As a result of this series of transactions, Moffatt and Nichol each reported long-term capital gain in respect of liquidating dividends of Inc. totaling $88,162.89 for the taxable years 1958 and 1959. Substantial capital losses were offset by each taxpayer against these reported gains. The Tax Court, however, held that the distributions in liquidation by Inc. were "boot" incident to a corporate reorganization (§ 368(a) (1) (D)), and as such were taxable as ordinary income under Section 356 of the Internal Revenue Code of 1954.
From the above statement of facts, as found by the Tax Court, we find the Tax Court correct in its conclusion that the individual steps taken, beginning with the formation of Engineers, were interrelated parts of an integrated plan of reorganization. The proposal contained in the Howard memorandum, adopted with only minor deviation, unquestionably sought to continue the corporate operations, while siphoning off substantial earnings at capital gains rates. The net effect of the steps taken was merely to change the name of the corporation. Inc. remained in existence, for all practical purposes, for the sole purpose of collecting the amounts due on pending contracts which were delegated to Engineers for completion. The evidence thus clearly supports the finding of one integrated transformation.
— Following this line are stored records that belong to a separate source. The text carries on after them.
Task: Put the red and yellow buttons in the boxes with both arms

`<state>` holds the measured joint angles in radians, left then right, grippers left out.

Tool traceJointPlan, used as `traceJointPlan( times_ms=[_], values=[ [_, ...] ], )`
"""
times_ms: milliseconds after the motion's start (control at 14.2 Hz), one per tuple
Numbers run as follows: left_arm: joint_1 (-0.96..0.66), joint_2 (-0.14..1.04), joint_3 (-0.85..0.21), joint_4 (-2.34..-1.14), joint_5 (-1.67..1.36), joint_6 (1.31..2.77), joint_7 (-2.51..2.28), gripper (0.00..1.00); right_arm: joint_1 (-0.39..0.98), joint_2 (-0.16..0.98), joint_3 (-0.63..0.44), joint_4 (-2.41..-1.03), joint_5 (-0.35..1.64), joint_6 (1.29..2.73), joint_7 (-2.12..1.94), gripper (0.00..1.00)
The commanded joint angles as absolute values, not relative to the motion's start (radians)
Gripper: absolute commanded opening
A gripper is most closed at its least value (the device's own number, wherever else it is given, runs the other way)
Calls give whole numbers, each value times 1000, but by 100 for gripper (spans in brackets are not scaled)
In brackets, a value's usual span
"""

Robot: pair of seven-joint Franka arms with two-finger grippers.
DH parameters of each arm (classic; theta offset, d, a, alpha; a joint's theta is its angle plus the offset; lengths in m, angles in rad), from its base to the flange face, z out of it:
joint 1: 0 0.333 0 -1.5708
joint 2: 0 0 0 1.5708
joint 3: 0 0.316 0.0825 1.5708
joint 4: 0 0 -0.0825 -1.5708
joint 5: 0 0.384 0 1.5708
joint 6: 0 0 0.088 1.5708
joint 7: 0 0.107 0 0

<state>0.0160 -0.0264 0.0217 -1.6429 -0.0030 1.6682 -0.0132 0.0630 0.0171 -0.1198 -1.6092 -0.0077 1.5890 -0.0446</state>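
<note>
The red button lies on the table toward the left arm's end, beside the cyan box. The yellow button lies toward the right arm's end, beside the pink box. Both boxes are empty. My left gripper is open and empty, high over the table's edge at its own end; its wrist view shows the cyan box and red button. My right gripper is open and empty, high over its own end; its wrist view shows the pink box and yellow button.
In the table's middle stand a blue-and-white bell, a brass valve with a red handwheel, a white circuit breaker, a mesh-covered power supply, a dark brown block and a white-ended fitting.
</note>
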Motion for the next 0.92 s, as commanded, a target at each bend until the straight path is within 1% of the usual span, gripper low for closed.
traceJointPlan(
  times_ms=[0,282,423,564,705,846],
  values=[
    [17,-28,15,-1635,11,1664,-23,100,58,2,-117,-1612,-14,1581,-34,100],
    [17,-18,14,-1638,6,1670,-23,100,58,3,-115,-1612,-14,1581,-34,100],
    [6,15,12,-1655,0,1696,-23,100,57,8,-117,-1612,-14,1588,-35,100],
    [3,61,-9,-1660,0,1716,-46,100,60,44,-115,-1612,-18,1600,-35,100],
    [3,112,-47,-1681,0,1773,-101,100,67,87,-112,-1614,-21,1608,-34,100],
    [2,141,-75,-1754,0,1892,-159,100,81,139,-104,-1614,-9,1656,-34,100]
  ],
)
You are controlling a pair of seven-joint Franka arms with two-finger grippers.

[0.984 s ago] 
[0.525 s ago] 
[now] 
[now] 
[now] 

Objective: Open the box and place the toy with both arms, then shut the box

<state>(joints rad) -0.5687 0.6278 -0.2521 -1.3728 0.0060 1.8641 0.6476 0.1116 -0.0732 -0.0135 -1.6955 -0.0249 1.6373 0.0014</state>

There remains for our consideration, however, the question of whether the interrelated steps described above constitute a plan of reorganization within the purview of Section 368 of the Internal Revenue Code. It was the determination of the Tax Court that this integrated plan qualified as a reorganization under subsection "D" of Section 368. This provision reads as follows:
"SEC. 368. DEFINITIONS RELATING TO CORPORATE REORGANIZATIONS.
(a) Reorganization. —
(1) In general. — For purposes of parts I and II and this part, the term `reorganization' means —
* * * * * *
(D) a transfer by a corporation of all or a part of its assets to another corporation if immediately after the transfer the transferor, or one or more of its shareholders (including persons who were shareholders immediately before the transfer), or any combination thereof, is in control of the corporation to which the assets are transferred; but only if, in pursuance of the plan, stock or securities of the corporation to which the assets are transferred are distributed in a transaction which qualifies under section 354, 355, or 356 * * *."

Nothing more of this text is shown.